Sei anni di reclusione per Maurizio Di Pietro e Guido Curti, tre per il fratello del primo, Nicolino.
E’ la sentenza con cui il tribunale di Teramo ha condannato per bancarotta fraudolenta i tre imprenditori teramani che, in diversi ruoli, gestivano di fatto o direttamente una serie di società nel settore del movimento terra e del trasporto degli inerti, portandole strategicamente al dissesto e poi al fallimento.

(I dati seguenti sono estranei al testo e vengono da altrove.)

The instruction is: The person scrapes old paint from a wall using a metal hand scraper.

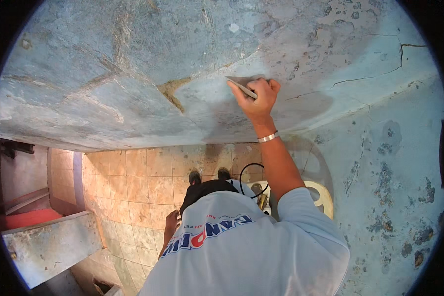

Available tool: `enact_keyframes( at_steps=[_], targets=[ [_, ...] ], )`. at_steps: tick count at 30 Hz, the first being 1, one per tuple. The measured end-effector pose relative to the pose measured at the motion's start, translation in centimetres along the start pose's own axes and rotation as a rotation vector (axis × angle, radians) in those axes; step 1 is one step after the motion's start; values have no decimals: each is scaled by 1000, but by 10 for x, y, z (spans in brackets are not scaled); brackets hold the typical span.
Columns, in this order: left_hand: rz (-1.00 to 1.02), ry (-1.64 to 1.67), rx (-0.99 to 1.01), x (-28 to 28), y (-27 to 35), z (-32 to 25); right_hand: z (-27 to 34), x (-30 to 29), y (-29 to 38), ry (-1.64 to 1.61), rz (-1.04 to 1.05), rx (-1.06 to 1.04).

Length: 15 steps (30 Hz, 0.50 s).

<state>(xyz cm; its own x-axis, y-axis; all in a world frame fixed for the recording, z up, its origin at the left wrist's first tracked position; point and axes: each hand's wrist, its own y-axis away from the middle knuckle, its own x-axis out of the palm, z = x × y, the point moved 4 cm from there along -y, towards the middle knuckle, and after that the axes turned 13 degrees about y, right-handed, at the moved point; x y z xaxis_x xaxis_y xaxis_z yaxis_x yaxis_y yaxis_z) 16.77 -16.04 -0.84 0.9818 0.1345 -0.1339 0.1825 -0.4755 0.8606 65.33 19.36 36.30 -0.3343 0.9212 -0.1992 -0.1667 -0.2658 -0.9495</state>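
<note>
My right hand [261, 97] grips a flat metal scraper [240, 80], possibly a pointed trowel, with its blade against the blue painted wall [207, 122]. The thumb lies along the near edge of the tool, and the fingers curl over its back, hiding the handle. To the left of the blade, a V-shaped patch of bare brown plaster [172, 90] shows through the paint. Scraped pale streaks run farther left. My left hand [172, 219] hangs low beside my hip, away from the wall; its palm side is hidden.
A cream plastic chair [320, 196] stands by my right side, with tools [262, 202] on its seat. Beside it a black cable [241, 177] loops. A peeling side wall [384, 207] meets the wall at right. Tiled floor [137, 185] and a low partition [55, 244] lie left.
</note>
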Motion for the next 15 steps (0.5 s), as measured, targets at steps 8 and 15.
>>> enact_keyframes(
  at_steps=[8,15],
  targets=[
    [-29,-50,29,5,-5,-3,-3,-2,-16,30,-1,-118],
    [22,-160,108,11,-12,1,1,-2,-26,-1,-15,-87]
  ],
)
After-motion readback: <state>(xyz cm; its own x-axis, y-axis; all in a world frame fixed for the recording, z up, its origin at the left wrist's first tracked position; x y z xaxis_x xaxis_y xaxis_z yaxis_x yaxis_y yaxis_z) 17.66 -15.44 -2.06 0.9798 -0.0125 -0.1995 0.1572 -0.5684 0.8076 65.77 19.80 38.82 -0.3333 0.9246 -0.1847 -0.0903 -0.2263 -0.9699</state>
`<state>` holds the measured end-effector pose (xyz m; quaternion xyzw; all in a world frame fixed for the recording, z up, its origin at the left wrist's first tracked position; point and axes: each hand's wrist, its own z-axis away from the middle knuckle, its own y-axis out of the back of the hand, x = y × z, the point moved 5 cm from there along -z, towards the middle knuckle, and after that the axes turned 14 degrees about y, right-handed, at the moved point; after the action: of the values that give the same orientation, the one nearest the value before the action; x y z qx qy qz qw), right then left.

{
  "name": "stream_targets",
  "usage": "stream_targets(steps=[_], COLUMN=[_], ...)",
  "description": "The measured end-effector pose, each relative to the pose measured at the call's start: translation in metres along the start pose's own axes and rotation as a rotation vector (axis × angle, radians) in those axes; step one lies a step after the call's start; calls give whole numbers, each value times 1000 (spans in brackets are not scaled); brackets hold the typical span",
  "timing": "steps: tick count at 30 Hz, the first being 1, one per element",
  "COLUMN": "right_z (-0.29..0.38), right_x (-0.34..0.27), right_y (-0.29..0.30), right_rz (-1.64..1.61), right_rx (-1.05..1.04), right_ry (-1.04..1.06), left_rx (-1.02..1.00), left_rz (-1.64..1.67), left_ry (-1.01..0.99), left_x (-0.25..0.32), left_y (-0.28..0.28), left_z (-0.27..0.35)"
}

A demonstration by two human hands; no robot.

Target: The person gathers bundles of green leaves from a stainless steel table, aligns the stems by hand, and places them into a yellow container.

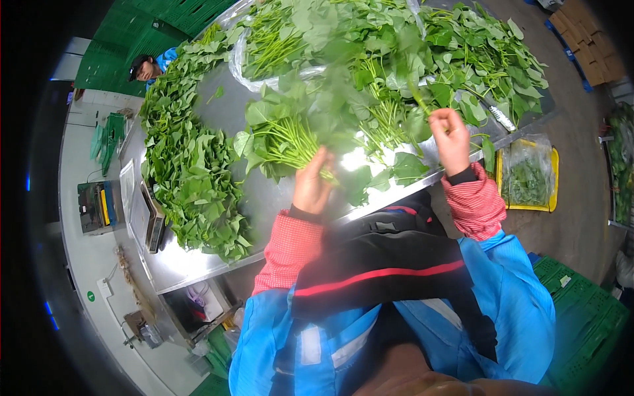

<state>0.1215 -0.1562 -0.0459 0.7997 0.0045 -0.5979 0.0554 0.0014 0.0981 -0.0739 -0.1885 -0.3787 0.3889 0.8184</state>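
Note:
A bunch of leafy green stems is gripped near its cut ends by my left hand, its leaves pointing up and left. My right hand pinches a single leafy stem between thumb and fingers; its upper part is blurred. Between and beyond both hands, loose stems and leaves lie on the metal table. A long pile of leafy bunches covers the left part of the table. More greens rest in a clear plastic bag farther back.
A slim tool with a whitish wrapped end lies at the table's right edge. A device like a scale stands at the left end. A yellow-rimmed crate is on the right, green crates lower right. A co-worker is across the table.

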Motion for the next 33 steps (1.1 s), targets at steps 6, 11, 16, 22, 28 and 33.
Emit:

Si chiude così il primo capitolo della vicenda conosciuta come “crac Di Pietro”, che due anni fa portò in cella i tre e che ha coinvolto, più avanti nell’indagine e in un altro troncone di inchiesta connesso a questo, anche il commercialista teramano Carmine Tancredi – socio di studio del presidente della Regione Abruzzo Gianni Chiodi – che delle società fallite gestiva la contabilità.
La sentenza, emessa dal presidente Giuseppe Spinosa e arrivata dopo una breve camera di consiglio, sancisce in primo grado la distrazione dei beni per un importo di oltre 20 milioni di euro, confluiti nelle società De Immobiliare e Kappa e provenienti dalle ‘consorelle’ fallite, la Dft Grafiche e la Sirius, attraverso un giro di banche e finanziarie, anche svizzere, inglesi e cipriote.
Il tribunale ha deciso per condanne più miti rispetto alle richieste del pubblico ministero, Irene Scordamaglia, che voleva la condanna di Maurizio Di Pietro a 12 anni, a 9 per Curti e a 3 per Nicolino Di Pietro.